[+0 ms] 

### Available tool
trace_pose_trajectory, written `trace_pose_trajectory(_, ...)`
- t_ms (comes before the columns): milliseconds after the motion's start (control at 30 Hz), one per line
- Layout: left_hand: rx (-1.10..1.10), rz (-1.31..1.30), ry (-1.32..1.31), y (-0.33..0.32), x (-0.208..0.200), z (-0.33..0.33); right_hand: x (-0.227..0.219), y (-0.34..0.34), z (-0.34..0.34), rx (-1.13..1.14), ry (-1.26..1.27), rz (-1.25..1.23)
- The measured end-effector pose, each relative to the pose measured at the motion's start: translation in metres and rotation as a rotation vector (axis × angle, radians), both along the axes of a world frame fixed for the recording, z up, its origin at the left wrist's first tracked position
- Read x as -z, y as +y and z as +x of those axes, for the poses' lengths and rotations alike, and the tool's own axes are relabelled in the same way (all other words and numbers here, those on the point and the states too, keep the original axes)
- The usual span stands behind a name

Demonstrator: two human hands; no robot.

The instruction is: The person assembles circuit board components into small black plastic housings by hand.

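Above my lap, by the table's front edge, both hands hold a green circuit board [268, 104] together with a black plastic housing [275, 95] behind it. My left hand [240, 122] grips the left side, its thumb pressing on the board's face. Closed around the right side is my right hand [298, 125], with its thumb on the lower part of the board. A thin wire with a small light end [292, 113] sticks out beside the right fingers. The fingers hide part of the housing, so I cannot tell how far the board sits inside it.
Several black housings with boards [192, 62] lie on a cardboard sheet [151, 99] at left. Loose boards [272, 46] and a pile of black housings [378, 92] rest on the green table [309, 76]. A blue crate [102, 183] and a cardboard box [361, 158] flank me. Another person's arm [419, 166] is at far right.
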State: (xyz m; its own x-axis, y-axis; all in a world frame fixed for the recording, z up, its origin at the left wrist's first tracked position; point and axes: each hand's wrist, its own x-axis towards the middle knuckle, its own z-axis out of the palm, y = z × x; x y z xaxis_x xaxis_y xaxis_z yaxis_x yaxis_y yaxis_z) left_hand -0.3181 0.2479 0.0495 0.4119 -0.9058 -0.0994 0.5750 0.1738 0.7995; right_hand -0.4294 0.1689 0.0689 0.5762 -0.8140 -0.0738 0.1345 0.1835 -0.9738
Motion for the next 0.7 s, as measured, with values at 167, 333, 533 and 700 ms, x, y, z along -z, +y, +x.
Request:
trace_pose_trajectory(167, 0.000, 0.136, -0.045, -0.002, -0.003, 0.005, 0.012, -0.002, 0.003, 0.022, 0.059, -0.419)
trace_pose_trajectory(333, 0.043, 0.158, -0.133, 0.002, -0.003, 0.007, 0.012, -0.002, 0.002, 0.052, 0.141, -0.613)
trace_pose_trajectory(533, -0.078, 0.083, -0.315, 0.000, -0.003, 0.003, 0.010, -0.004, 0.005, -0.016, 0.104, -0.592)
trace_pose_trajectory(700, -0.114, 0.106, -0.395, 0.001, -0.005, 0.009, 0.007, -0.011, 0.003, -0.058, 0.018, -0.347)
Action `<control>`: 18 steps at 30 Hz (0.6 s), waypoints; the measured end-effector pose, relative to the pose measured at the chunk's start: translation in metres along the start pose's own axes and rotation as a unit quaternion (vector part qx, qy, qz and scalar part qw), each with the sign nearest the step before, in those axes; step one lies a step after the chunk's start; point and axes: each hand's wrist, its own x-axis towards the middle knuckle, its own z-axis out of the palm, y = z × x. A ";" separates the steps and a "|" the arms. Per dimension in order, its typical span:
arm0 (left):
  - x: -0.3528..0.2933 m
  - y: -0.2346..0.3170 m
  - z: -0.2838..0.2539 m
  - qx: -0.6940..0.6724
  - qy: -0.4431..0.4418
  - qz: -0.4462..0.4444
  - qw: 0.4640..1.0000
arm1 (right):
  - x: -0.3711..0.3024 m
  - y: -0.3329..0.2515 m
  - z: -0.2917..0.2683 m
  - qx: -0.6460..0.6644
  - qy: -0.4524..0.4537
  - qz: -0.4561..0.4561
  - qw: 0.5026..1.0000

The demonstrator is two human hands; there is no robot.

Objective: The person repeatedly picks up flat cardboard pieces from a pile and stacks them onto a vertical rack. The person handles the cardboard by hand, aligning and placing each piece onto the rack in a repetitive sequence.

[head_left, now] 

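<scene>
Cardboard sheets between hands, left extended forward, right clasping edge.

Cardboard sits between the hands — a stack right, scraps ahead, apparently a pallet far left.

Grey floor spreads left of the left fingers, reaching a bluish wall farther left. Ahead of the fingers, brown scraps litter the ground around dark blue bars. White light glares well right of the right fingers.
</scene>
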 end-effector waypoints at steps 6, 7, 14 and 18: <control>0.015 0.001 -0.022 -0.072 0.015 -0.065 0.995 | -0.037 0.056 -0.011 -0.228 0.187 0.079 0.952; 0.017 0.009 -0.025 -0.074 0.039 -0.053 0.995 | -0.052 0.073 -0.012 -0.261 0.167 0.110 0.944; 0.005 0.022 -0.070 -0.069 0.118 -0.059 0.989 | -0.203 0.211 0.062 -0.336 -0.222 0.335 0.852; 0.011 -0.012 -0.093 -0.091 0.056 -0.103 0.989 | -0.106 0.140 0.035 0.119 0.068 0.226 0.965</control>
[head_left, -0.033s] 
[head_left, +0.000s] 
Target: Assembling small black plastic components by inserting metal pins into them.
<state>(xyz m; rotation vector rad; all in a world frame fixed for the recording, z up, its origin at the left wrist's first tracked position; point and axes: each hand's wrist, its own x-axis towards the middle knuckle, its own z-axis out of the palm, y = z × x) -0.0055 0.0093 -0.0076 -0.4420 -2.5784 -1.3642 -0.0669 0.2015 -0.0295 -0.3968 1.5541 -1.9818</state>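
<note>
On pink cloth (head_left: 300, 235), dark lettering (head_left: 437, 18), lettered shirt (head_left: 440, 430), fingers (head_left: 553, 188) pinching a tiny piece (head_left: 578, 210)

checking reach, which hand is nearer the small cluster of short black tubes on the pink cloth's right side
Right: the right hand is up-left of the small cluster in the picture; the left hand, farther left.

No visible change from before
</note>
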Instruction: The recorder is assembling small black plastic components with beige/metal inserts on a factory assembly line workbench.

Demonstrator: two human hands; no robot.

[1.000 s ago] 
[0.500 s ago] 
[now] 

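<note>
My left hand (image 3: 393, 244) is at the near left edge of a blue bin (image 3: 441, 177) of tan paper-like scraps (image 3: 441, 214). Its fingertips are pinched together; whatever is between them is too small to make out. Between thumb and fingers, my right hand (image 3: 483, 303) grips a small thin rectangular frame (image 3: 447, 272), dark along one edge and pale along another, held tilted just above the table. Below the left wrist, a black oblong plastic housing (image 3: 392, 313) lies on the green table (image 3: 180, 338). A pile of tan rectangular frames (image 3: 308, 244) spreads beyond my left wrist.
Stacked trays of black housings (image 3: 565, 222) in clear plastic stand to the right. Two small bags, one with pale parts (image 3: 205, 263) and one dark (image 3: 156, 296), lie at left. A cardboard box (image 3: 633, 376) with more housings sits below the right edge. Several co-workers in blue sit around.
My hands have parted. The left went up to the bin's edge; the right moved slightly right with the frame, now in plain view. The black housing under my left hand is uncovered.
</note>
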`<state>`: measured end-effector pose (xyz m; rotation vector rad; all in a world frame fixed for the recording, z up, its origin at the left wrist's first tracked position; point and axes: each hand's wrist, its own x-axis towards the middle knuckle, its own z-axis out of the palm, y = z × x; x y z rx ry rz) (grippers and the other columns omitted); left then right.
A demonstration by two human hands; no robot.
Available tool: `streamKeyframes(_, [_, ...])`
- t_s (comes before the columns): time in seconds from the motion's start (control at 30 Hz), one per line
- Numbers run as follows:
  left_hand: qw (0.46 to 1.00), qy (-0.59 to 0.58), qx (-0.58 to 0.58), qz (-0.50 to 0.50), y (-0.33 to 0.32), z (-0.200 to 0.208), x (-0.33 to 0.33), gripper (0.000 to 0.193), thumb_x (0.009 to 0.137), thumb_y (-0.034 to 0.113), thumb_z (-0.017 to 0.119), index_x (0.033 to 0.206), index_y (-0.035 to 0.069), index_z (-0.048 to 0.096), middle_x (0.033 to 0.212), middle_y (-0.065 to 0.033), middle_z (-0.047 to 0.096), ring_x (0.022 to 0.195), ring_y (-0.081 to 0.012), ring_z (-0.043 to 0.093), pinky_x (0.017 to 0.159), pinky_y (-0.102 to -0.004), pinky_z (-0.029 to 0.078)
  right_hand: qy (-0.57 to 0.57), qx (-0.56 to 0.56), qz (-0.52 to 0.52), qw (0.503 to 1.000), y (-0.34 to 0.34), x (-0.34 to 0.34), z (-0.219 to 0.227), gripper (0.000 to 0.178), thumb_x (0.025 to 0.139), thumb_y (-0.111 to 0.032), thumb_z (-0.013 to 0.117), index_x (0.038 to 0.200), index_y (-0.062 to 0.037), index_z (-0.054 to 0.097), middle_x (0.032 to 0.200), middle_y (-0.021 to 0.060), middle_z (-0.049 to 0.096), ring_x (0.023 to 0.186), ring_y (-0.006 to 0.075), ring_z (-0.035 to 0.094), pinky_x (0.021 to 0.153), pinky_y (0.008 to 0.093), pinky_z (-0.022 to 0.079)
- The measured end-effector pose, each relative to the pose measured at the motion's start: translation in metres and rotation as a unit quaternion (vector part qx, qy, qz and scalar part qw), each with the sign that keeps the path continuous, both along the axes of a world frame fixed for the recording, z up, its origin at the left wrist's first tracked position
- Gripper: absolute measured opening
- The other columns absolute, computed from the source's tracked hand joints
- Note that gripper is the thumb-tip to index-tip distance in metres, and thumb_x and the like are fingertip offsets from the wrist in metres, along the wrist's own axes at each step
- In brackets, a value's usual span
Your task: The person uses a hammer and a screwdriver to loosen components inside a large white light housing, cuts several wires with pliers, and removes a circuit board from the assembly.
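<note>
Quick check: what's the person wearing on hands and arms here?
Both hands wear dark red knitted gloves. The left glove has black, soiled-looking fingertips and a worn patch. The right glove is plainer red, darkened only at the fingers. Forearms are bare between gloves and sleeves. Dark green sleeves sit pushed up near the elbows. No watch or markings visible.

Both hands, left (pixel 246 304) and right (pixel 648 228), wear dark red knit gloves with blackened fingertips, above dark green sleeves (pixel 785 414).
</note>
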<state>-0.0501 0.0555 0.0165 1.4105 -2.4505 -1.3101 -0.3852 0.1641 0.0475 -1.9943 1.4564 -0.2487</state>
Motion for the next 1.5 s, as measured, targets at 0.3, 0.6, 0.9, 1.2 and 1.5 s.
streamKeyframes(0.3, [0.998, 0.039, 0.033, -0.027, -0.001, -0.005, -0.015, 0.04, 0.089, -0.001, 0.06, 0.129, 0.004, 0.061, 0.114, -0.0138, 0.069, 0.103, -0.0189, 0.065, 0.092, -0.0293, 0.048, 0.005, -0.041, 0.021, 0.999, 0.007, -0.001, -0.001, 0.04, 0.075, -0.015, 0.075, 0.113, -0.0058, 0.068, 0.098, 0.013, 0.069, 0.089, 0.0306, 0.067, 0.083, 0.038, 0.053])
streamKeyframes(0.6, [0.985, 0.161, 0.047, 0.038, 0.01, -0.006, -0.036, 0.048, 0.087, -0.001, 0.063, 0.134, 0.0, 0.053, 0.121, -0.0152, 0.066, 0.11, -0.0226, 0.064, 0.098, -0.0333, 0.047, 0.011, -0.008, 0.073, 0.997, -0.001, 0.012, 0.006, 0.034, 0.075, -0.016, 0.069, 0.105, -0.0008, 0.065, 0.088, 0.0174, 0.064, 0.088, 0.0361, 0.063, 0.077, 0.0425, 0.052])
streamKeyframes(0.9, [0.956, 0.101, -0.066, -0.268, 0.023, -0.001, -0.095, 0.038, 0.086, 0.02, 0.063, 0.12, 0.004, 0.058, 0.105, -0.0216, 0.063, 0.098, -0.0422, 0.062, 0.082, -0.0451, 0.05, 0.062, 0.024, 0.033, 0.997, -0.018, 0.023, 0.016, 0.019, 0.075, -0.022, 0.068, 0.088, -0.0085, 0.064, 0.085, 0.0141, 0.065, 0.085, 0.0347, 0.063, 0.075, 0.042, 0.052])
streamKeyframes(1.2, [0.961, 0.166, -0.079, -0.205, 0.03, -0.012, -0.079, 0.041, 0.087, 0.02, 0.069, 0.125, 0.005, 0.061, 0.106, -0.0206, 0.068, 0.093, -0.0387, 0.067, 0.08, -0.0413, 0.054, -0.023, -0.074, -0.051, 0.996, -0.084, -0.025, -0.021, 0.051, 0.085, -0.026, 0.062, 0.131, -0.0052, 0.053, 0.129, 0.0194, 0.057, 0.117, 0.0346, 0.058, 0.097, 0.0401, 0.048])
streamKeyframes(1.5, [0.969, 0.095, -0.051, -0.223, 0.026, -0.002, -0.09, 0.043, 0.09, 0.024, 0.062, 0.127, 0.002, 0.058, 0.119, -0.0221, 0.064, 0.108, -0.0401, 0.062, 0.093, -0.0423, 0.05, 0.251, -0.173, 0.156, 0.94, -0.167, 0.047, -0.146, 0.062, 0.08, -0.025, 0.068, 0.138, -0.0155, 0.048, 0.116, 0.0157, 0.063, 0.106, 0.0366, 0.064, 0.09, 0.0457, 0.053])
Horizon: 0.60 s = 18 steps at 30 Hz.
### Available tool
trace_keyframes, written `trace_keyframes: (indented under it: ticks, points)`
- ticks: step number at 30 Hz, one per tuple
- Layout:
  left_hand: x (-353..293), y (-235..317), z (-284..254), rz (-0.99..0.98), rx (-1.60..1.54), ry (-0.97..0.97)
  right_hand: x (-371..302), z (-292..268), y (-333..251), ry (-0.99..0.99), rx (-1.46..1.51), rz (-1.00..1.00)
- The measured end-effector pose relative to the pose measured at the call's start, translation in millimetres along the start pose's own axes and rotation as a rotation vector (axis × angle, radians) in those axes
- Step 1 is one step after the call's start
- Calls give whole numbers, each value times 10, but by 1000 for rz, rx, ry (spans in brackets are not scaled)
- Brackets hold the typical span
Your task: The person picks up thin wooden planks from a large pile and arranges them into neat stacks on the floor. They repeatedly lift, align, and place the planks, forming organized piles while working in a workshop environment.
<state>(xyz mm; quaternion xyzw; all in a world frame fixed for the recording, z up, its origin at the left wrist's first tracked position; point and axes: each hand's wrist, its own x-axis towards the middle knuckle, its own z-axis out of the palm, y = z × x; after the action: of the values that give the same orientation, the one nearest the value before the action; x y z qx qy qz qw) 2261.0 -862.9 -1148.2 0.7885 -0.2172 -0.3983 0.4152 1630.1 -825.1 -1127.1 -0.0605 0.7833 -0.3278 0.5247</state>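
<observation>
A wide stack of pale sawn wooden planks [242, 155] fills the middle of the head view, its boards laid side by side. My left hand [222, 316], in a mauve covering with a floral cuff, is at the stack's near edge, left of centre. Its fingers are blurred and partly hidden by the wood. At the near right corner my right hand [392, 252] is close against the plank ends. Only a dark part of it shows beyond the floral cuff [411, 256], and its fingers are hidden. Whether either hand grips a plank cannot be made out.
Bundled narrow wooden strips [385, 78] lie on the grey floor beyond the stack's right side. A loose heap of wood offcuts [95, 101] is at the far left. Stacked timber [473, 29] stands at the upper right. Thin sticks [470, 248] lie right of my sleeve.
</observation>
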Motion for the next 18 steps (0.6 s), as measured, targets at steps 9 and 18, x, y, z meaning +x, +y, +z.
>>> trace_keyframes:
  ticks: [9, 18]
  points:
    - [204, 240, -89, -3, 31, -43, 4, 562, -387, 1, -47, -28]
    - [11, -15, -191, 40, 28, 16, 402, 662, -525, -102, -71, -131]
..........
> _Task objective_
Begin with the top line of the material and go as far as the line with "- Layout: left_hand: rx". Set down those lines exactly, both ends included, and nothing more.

> _Response box_
[+0 ms] 

### Available tool
trace_pose_trajectory, written `trace_pose_trajectory(_, ...)`
- t_ms (comes before the columns): milliseconds after the motion's start (control at 30 Hz), one per line
- Layout: left_hand: rx (-1.10..1.10), rz (-1.31..1.30), ry (-1.32..1.31), y (-0.33..0.32), x (-0.208..0.200), z (-0.33..0.33); right_hand: x (-0.227..0.219), y (-0.34..0.34), z (-0.34..0.34), rx (-1.13..1.14), ry (-1.26..1.27), rz (-1.25..1.23)

No other output belongs to this answer.